Maori Parrot Snare

A very fine and rare snare, or mutu kaka, used for catching wild kaka, or parrots. The vertical attachment bar is beautifully carved with a large and strongly expressive ancestral figure. The large tiki is shown in a seated position with the head bent forward, the hands clasped on the belly and the legs slightly bent with feet joined. The horizontal perch is decorated with minute notches along the upper ridge and has a very graceful curvature terminating with a highly stylized humanoid head or manaia. The main figure is pierced through on both sides for the passage of the snares cord. Maori, North Island, New Zealand, Polynesia. Kauri pine wood. Old break and repair to the head of the tiki. A fine patina of age and use. 34 cm. 19th century.
 

Provenance Ex collection Dr. Norbert Murie, Rennes, a noted collector of Pacific literature and artefacts as well as related paintings and drawings. Sold as lot N° 519 of the Murie Collection auction, Etude Alain SCHMITZ & Frédéric LAURENT, Saint German-en-Laye, 13 & 14 june 2009.


Doctor, Polynesian art lover, specialist in painters inspired by Tahiti, Norbert Murie, born in Rennes in 1937, studied medicine in Paris,specializing in endocrinology-diabetology and nutrition. In 1972, during a one-year internship in Marseille he discovered "the South". He finally settled in 1976 Rennes. From there he took advantage of international medical meetings to travel and becoming interested in ethnology. In Japan, he met a colleague who wanted to be replaced in Tahiti. Eight stays in Polynesia will allow him to discover this admirable archipelago and to deepen his knowledge of the Maori culture. Gradually becoming a lover of Oceanic art, a collector of books on travel, especially on the Polynesian Triangle, he broadened his quest to exotic painting, and more precisely to “painters inspired by Tahiti”. In 2000, he published a collection of literary short stories grouped under the title "De plus loin que Tahiti," in which he quotes Raiatea and Tahaa, “the island of images” by the painter Octave Morillot.

Literature: See :
Downes, T. W : The Journal of the Polynesian Society : Volume 37 1928, Volume 37, No. 145, Bird-snaring, etc., in the Whanganui river district, p 1-29.
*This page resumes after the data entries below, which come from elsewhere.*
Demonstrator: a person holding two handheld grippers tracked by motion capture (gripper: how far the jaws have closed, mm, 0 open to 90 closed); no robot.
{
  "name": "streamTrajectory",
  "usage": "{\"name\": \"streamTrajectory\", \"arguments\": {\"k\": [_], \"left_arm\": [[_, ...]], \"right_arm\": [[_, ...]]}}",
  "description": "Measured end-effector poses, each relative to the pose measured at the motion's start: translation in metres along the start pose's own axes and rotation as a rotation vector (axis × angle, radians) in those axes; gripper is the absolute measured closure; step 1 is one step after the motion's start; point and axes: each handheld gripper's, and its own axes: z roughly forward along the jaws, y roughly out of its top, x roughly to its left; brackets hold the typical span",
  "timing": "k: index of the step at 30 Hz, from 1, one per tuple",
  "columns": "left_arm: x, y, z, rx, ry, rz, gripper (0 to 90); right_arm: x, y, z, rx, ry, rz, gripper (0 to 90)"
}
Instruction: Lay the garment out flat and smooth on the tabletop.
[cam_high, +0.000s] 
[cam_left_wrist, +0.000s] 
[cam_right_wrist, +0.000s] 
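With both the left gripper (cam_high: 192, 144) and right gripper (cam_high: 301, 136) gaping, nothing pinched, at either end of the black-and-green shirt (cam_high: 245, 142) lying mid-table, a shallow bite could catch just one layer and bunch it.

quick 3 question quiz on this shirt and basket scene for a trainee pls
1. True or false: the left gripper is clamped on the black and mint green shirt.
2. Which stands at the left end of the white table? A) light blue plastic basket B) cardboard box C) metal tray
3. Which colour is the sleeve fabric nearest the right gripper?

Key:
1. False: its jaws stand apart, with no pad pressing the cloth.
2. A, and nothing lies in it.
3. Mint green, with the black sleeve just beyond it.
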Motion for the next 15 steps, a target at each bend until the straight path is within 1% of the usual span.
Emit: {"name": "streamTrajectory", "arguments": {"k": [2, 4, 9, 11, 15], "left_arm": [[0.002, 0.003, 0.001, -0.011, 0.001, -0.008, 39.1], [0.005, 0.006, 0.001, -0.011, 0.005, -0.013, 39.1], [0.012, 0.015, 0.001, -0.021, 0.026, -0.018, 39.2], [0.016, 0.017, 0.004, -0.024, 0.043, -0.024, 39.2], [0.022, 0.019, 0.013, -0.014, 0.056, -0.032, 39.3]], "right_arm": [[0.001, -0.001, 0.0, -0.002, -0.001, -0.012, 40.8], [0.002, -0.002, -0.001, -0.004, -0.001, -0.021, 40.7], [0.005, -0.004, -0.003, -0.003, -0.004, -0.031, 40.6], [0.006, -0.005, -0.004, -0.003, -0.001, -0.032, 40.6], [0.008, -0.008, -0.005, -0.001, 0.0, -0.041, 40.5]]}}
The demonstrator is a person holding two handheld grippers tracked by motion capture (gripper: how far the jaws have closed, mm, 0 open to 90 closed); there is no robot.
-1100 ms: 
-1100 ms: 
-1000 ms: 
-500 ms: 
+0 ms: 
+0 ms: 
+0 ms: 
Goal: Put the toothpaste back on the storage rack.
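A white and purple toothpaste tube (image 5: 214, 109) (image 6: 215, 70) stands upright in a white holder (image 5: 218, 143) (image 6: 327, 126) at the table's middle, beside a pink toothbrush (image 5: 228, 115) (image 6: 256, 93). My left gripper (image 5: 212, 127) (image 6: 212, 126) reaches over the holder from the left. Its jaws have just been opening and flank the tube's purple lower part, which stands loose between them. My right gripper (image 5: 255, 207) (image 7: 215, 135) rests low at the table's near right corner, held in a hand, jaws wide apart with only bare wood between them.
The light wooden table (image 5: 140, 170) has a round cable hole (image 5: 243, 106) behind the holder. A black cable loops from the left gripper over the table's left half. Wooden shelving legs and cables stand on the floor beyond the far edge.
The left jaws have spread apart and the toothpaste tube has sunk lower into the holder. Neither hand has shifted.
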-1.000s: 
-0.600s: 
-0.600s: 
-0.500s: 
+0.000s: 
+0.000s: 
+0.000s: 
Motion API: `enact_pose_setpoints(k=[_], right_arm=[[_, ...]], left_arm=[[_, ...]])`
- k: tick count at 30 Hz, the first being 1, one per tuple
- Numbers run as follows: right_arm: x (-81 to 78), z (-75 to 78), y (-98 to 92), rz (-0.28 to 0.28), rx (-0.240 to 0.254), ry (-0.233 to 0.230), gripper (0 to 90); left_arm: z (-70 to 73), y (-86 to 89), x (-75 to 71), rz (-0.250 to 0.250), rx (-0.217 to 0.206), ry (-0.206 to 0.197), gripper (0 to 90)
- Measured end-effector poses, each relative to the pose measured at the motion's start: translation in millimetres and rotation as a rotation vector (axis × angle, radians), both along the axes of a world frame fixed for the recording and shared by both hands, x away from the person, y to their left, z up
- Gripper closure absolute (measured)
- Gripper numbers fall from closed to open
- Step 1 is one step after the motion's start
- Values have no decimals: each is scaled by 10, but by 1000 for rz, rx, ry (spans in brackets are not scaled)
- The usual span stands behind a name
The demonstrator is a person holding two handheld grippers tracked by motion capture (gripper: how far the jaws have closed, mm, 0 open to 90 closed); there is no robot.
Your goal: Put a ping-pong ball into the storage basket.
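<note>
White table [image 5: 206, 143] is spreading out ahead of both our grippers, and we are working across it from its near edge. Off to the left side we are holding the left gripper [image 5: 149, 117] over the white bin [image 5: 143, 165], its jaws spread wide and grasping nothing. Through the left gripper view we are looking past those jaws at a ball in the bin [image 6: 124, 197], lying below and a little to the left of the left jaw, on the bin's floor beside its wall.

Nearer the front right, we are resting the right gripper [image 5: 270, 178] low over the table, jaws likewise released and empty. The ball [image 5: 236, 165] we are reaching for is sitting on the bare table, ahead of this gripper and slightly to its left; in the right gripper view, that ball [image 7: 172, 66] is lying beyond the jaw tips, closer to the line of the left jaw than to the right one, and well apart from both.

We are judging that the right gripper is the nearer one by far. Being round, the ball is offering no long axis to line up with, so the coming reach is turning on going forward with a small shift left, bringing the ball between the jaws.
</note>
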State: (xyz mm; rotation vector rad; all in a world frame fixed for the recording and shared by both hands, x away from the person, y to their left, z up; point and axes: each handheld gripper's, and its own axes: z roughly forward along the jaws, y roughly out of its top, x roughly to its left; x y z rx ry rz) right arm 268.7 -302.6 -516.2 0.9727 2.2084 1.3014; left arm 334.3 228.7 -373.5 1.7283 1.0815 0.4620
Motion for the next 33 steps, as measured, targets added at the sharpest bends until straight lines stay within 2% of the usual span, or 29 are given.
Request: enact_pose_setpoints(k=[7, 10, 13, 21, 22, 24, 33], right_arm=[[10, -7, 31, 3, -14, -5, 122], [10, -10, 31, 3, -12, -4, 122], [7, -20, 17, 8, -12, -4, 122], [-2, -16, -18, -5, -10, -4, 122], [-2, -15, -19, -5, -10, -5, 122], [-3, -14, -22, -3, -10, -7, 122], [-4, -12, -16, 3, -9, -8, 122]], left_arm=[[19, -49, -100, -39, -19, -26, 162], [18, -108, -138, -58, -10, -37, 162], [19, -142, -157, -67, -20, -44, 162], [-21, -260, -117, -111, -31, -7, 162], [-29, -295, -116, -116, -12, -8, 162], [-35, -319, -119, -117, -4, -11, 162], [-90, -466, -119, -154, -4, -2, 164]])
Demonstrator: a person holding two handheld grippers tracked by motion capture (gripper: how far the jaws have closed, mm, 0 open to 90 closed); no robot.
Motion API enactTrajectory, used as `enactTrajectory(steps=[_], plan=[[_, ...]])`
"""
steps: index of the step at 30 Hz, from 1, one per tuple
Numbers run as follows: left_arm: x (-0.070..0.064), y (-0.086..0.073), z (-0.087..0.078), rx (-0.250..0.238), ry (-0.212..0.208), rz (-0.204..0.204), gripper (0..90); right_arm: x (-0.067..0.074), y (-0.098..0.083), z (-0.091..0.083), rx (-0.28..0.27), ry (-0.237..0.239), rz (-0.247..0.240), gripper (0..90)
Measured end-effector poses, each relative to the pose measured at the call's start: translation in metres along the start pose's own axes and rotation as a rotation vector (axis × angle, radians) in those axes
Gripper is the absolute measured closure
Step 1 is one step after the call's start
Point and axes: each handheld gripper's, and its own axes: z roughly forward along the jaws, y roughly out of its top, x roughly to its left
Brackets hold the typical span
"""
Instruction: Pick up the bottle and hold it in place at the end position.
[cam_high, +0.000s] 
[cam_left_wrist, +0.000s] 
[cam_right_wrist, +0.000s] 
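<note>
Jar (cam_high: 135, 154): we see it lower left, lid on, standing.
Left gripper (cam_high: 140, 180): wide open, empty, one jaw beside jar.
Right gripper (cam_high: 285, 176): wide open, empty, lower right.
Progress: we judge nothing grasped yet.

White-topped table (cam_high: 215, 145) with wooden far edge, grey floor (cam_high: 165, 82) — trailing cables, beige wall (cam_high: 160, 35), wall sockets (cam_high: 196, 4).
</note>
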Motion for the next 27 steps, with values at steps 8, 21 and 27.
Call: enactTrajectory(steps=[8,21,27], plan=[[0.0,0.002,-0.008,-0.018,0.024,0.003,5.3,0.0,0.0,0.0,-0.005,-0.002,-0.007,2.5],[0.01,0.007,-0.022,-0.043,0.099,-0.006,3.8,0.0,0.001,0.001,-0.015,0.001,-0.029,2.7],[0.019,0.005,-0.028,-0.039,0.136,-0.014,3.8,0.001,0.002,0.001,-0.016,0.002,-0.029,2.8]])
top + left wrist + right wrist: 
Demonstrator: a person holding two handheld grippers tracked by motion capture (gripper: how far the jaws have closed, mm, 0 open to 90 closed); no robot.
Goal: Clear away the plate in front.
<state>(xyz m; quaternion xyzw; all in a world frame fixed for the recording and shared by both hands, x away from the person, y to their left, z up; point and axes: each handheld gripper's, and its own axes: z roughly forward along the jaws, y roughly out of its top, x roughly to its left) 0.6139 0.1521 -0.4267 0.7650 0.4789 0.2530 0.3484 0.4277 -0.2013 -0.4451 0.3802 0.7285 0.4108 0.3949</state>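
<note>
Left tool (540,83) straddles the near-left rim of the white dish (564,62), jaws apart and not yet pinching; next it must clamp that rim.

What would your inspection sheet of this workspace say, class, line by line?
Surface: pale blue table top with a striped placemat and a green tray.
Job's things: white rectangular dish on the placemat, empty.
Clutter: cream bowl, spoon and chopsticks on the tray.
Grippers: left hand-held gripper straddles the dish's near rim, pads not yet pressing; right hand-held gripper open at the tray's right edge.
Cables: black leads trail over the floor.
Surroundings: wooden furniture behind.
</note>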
Hamilton, Augustus : MAORI ART. New Zealand Institute Wellington, Fergusson & Mitchell, Dunedin, 1896. Harmer Johnson, NY, re-print 1977, pl. 37, fig. 1 for three identical examples.

Phelps, Steven: ART AND ARTEFACTS OF THE PACIFIC, AFRICA, AND THE AMERICAS-THE JAMES HOOPER COLLECTION. Hutchinson & Co. LTD. and Christies, Manson & Woods, London. 1975, N° 12, 13, 14, pl. 2 for similar examples
 

The Maori are the only people in the South Pacific to make use of such a specialized and highly decorated snare. The trap was attached to a pole placed amongst the branches of selected trees with the hunter often hidden under a covering of leaves. When a kaka or parrot landed on the perch to eat the fruit set out as bait the hunter pulled hard and sharply on the snares string trapping the parrot’s legs. Tame kaka, were sometimes set about in the tree as decoys calling out to their wild brethren. Fowling or the art of bird hunting was of great importance and special houses, whare mata, or whare takaha, were set aside for the storage and making of snares and hunting equipment. The whare mata was taboo (tapu) and women were not allowed to enter them. The kaka was abundant and during the short fowling season an expert bird-catcher could snare as many as 300 a day, and sometimes three or four birds in one pull of the cord. It is reported that in a good hunting season, which occurred every three years or so, some 10,000 to 12,000 kaka parrots were harvested.